Queue/Worker architecture with Autostop/autostart Machines?

empz · October 6, 2024, 10:32am

Are there any recommended practices to run workers that process jobs from a queue?

Say we have BullMQ running on Fly.io. We also have a bunch of machines that subscribe to a queue and consume jobs from it (1 machine = 1 concurrent job). If there are no jobs in the queue, no machines shold be running (scale to 0).

Now, how do you manage the starting of machines (and potentially the creation of new ones) based on jobs on the queue? Ideally without having to deal with the Machines API.
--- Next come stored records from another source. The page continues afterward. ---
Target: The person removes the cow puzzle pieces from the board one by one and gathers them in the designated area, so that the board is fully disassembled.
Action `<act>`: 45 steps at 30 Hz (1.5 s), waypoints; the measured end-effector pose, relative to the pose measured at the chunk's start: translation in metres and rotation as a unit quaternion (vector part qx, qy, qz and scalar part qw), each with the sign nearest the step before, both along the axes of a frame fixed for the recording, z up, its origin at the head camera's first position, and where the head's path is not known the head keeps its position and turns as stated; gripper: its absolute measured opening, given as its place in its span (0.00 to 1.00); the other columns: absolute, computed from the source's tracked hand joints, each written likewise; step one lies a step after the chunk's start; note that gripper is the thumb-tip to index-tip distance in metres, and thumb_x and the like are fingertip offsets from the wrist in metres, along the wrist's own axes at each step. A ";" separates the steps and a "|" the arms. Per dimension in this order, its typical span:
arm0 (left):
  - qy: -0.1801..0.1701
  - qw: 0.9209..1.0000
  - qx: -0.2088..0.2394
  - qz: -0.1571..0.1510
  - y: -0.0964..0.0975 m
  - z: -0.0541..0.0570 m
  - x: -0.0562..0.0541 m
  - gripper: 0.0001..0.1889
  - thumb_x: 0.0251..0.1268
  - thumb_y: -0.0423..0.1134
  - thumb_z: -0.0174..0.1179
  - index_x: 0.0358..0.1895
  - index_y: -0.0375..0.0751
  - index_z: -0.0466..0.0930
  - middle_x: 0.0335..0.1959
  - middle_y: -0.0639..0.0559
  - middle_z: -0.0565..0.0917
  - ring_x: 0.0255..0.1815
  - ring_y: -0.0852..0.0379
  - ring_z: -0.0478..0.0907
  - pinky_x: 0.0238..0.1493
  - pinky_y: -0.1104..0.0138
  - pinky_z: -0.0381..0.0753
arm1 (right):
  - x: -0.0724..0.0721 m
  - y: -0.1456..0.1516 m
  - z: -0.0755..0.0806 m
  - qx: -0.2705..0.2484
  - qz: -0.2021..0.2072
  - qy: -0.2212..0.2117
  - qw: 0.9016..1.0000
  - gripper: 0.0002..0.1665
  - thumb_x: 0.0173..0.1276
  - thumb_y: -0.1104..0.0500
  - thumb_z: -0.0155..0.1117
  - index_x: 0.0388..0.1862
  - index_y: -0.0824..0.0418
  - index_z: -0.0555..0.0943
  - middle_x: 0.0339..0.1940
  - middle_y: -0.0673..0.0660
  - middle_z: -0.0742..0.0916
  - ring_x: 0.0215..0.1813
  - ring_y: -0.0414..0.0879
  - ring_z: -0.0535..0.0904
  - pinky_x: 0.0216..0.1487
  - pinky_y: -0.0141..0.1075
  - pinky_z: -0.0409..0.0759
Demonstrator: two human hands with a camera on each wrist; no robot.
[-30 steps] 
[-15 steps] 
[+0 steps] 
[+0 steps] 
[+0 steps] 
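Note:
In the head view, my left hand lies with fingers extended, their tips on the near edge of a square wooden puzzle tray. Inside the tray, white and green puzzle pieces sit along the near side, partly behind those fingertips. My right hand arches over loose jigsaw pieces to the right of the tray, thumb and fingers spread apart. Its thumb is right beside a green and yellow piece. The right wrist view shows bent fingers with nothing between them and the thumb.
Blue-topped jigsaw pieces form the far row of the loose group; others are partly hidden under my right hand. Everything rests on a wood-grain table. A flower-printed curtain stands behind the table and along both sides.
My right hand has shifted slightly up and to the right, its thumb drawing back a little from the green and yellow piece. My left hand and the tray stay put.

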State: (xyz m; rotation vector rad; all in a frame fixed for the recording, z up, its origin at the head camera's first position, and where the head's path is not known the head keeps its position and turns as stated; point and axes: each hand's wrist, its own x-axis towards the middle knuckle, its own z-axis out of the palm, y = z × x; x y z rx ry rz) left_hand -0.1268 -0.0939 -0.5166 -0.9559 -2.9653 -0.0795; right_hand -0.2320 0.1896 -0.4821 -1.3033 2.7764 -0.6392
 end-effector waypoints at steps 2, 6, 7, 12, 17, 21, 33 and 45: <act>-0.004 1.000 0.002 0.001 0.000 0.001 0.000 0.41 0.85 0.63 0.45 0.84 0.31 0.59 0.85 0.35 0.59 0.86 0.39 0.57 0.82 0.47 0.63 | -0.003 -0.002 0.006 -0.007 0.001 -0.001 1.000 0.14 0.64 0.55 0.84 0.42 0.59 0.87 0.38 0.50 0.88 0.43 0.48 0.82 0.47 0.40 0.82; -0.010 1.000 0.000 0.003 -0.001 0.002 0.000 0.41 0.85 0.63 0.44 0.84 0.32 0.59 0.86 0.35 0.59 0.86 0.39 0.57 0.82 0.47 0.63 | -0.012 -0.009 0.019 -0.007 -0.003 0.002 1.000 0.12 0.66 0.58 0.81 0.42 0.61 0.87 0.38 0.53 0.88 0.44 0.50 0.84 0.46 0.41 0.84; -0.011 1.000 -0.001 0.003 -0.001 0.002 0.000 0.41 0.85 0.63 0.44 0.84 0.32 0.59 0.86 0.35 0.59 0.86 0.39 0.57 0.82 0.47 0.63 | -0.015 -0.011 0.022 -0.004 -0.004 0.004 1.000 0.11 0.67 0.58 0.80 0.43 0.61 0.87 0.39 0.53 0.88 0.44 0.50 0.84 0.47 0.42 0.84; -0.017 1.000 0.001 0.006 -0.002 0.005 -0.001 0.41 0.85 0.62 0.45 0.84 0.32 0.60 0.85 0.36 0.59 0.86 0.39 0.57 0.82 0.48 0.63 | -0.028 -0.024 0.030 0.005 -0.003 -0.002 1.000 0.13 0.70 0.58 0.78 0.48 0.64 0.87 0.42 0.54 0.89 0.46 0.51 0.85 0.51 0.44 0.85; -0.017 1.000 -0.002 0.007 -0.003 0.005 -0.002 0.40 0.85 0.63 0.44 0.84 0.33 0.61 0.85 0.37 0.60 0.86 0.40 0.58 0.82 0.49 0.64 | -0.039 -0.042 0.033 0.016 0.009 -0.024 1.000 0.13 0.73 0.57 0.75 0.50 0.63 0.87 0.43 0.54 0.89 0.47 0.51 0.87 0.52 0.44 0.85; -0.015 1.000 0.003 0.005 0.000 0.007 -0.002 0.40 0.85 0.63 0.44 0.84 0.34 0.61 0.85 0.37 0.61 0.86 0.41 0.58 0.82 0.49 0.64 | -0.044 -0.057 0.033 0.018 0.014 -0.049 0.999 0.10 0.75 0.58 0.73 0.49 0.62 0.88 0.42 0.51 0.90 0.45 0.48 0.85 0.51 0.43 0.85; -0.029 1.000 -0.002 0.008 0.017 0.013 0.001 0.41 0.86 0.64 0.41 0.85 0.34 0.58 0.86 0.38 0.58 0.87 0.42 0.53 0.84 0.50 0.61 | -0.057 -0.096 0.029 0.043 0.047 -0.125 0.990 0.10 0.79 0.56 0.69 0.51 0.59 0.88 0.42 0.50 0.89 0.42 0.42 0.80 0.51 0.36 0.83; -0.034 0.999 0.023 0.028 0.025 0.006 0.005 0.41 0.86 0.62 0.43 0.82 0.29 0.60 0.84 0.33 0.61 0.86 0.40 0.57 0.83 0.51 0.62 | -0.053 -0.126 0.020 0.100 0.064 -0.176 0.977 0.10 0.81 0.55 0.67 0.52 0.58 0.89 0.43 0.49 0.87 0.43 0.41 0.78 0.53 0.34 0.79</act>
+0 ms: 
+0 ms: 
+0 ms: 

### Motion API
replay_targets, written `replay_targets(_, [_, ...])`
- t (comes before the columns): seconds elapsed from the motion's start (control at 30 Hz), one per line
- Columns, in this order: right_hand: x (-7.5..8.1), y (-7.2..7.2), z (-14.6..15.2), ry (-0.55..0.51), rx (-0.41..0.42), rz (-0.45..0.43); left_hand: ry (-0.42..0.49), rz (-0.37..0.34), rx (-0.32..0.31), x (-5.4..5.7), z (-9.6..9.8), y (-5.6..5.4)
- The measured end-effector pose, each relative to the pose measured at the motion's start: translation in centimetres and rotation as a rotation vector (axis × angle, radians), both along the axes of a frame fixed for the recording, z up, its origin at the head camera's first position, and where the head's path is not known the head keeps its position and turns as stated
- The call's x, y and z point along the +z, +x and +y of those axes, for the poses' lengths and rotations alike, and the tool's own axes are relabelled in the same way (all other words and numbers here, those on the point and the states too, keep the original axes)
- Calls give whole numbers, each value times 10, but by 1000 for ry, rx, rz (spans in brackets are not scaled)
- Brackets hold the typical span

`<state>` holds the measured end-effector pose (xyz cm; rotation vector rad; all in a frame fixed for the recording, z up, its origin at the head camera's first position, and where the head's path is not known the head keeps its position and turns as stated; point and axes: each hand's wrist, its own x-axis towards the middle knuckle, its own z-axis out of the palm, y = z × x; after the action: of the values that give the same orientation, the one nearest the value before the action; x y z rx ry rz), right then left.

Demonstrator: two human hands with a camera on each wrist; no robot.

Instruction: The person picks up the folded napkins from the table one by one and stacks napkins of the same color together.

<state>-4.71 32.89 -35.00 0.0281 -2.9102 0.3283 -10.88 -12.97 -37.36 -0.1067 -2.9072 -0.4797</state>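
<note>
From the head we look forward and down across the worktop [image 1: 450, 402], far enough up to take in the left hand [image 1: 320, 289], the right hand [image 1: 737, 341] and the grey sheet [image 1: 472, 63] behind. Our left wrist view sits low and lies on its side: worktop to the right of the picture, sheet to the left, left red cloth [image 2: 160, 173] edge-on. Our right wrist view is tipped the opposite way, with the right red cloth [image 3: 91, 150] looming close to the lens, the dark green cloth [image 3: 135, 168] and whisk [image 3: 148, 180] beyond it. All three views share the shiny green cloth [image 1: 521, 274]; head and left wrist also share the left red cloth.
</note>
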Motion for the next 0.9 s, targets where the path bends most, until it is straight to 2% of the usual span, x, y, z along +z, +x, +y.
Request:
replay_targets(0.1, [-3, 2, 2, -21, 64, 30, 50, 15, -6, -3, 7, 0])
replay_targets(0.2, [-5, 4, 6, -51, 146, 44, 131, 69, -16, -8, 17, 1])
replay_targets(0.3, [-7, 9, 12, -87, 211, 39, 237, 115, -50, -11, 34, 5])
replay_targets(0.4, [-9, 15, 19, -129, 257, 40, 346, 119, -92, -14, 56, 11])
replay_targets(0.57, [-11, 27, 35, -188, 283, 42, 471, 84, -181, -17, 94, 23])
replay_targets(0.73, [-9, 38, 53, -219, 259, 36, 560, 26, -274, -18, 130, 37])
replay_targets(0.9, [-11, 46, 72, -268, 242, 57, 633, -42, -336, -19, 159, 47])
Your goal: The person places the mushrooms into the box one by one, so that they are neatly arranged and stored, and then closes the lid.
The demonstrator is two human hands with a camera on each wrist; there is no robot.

If I have a cheap 24/7 machine exposed to the internet taking requests and enqueueing the necessary jobs in BullMQ. Imagine a request comes in that requires 4 concurent jobs. Is there a way to programmatically say “hey, I need 4 worker machines to start”. So each worker machine would start and fetch one job each from the queue, process it and go back to sleep. Once again, without having to deal with Machines API directly and keeping track of each machine ID, state, etc.

I did some testing with fly-replay responses. So if a machine is busy processing a job, it will return a fly-replay: elsewhere. This worked fine with a few machines, but when I tried it at a bigger scale, things didn’t work out. Flycast would make a ton of requests and get a lot of fly-replay responses consecutively and ultimately stopped insisting.
AFAIK, there’s no way to ensure that a request to the private Flycast address is routed to a stopped machine (so that it’s started). And even if there was a way, this still leaves out the creation of new machines out of the question.

Is this possible somehow in Fly.io? Or am I getting the wrong idea here?

ktosiek · October 6, 2024, 2:17pm

Have you tried setting soft_limit: 1, or even hard_limit: 1? I’m just guessing based on the documentation, but this should make Fly Proxy start more machines when all machines are already handling a request/connection.

Auto scaling in Fly Proxy seems to revolve around open connections/HTTP requests to the workers. Would it make sense for you to expose an HTTP API on the worker machines, and keep queue consumers on the 24/7 machine?

Another approach might be fly-autoscaler: Autoscale based on metrics · Fly Docs. You’d need to expose your queue length as a metric. It can’t go to zero machines existing, but it seems it might scale to zero machines started. It requires a machine to copy to scale up.

khuezy · October 6, 2024, 2:31pm

That isn’t recommended, as Fly and et al aren’t designed for 1:1 requests. What happens as you’ve speculated is that request will bounce w/ high frequency. The same reason why fly-replay doesn’t work… when there’s no vacancy, you end up DOSing yourself.

What OP wants to do is possible on Fly except the 1:1 requirement. You can’t have a worker setup and not use it at all… that’s what queueing is for.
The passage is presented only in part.